#### Required action
In the listing, some lines may hold the string "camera"; report how many do, as a bare number.

#### Recorded data
* * * *
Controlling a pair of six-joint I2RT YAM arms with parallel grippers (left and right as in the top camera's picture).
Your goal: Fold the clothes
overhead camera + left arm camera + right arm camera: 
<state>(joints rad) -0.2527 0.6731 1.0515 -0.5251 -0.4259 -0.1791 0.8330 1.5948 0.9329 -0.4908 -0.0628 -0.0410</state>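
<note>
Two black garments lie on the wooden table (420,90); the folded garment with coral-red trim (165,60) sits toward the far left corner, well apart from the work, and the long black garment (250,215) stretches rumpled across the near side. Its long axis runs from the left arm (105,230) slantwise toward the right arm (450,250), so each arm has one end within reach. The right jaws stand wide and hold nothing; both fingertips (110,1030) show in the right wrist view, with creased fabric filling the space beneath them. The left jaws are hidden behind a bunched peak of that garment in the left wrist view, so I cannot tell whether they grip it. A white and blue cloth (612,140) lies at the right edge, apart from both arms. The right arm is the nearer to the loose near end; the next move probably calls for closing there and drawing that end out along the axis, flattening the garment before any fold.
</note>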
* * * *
#### Exercise output
2